The Navy is allowing the Boeing [BA] T-45 Goshawk trainer aircraft to fly again when they are outfitted with several new monitors for altitude and oxygen flow, Navy officials told reporters Friday.
In April the Navy grounded its T-45C fleet due to physiological episodes (PEs) related to the pilot breathing system. Initially announced in early April, the grounding continued for months because of a recent increase in PEs caused by an issue in the aircraft onboard oxygen generation system (OBOGS) (Defense Daily, April 10).
The planes were initially allowed to fly again later that month with altitude limits, severely impacting their training mission., while investigations have looked into the root causes of the problem (Defense Daily, April 17).
Later in April, Vice Chief of Naval Operations (VCNO) Adm. William Moran directed the commander of U.S. Pacific Fleet, Adm. Scott Swift, to lead a comprehensive review of the PE issues in both T-45s as well as similar issued that arose in F/A-18 fighters. One main recommendation in the resulting report was that a single organization should lead the efforts and be led by a flag or general officer (Defense Daily, June 16). The Navy appointed Capt. Sara Joyner, who was already nominated to rear admiral (lower half). She was the first woman to assume command of an operational fighter squadron in 2007 and the first woman carrier airwing commander in 2013 (Defense Daily, Aug. 11).

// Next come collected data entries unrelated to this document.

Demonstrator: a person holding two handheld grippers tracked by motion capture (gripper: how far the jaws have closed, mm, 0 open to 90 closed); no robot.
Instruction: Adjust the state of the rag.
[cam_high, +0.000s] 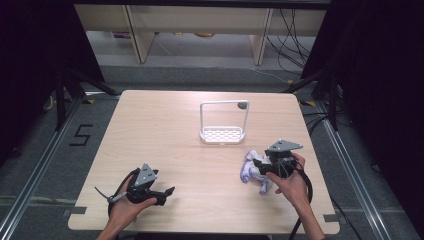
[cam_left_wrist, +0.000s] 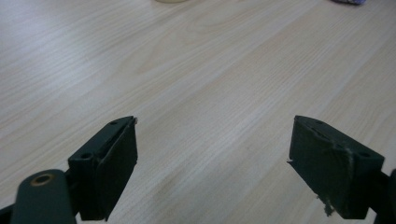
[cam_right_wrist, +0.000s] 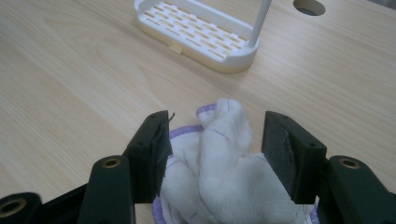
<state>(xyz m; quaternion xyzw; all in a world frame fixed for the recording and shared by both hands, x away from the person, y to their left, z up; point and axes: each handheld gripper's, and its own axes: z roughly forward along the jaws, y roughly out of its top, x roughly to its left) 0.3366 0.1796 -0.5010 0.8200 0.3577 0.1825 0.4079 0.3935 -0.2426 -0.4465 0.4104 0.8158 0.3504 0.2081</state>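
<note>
At the near left of the table (cam_high: 150, 115), the left gripper (cam_high: 167, 191) is held low in a hand (cam_high: 125, 207) whose forearm comes in from the near edge; it is pointed toward the right, and its jaws are seen spread wide apart with only bare wood between them. A broad stretch of open tabletop is left between the two grippers. Farther back, right of centre, a white slotted rack (cam_high: 222, 134) with a tall hoop handle is stood well clear of every edge. On the right, the right gripper (cam_right_wrist: 215, 149) is angled over a crumpled white cloth with purple trim (cam_right_wrist: 219, 172), near the right edge; the cloth is bracketed by the parted jaws, not visibly pinched.
</note>
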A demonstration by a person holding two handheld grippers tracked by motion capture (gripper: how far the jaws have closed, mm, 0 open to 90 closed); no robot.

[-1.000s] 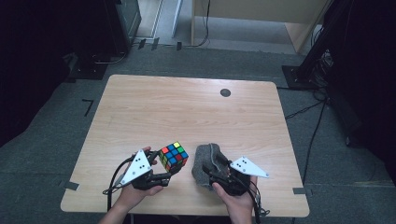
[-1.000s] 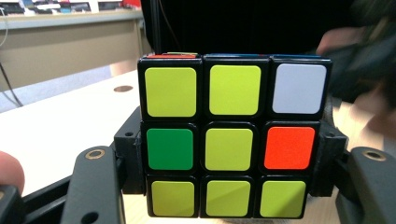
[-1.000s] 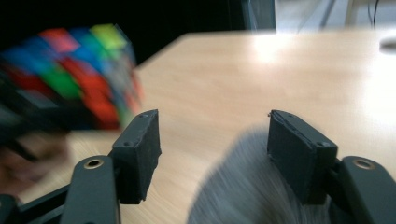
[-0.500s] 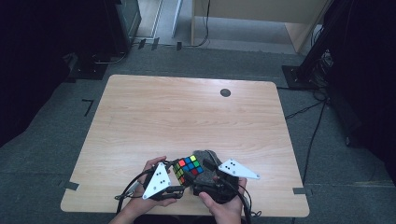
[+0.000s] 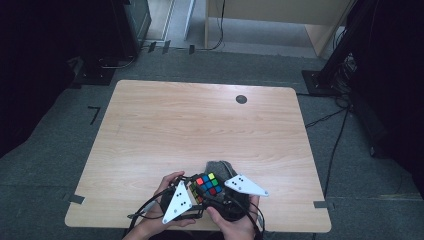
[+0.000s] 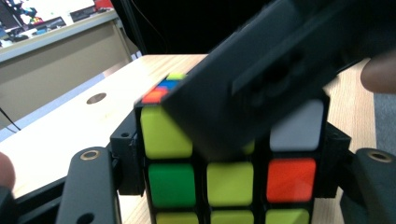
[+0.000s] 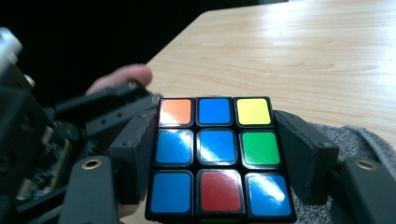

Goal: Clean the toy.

Most recently, the Navy confirmed on Sunday that a T-45 based at Naval Air Station (NAS) Meridian, Miss. crashed in eastern Tennessee. Two pilots, an instructor and student, were killed in the incident. The Navy said it will conduct an investigation into the cause of the mishap.
Joyner told reporters during a roundtable that the team expects to conclude its overall process in the August 2018 timeframe. She said U.S. Naval Air Systems Command (NAVAIR) is looking at what instruments to put into the airframes to precisely measure oxygen, pressure, and look for contamination. “We’re happy to say at this point that we haven’t found any of a significant level of any concern,” she said.
She acknowledged there have been four PEs since modifications were put in place, but highlighted in each case there were two people in the cockpit and only one was affected. The Navy looked at the pressure and oxygen being delivered for the humans operating the aircraft but found them “well-supported” by the aircraft based on new measurement equipment. She added one of the four events is debatable and “most” were based on human and not machine issues.
One of the new monitoring systems being installed in T-45s are the CRU-123 oxygen monitor system. This modifies the older CRU-99 system which monitors oxygen content in air to also monitor flow and provide a post-flight download of what the system saw during a flight.
“So NAVAIR was able to come up with a monitoring system and we were able to adjust fleet procedures or training procedures so they were able to stay in the regimes of flight that were most supportive,” Joyner said.
The Navy was also able to groom the aircraft “to make sure they were keeping that work of breathing to a supportable level for the human being.”
However, the Navy has not finished testing to see if the CRU-123 is the best device to install on F/A-18s. Capt. David Kindley, F/A-18 and EA-18G Program Office Program Manager, said the team is trying to define exactly what they need to monitor in the F/A-18 to watch out for PEs, which may be different from the T-45s.
After the team concludes what should be monitored, they will use the the Cockpit Pressure Oxygen Monitoring System process to define what kind of monitor should be used in the F/A-18. Kindley said if the CRU-123 is found to be a good choice, they can install it almost right away. If something else is needed, like a device that allows for a nautomatic backup oxygen system, they have space in the aircraft for that as well.
Other devices being used to monitor to T-45s include a digital upgrade to the altimeter in the cockpit, altitude watches for the aircrew to monitor the altitude readings the cockpit, and Slamsticks.
The Slamstick is a martchbox-sized device that can be downloaded after a flight. It can compare aircraft altitude, cockpit altitude, and compare those against what the levels should have been in the flight.
Joyner said this allows them to look at post-flight anomalous readings to pay attention to.
Kindley said as manager of the F/A-18 program he can see what the baseline norms for the aircraft are, then over time see if any particular plane/personnel are sliding away from normal. That way he can address any issued before they become dangerous.
Joyner added this data collection is also helping the Navy design improvements into future aircraft models that may limit physiological episodes.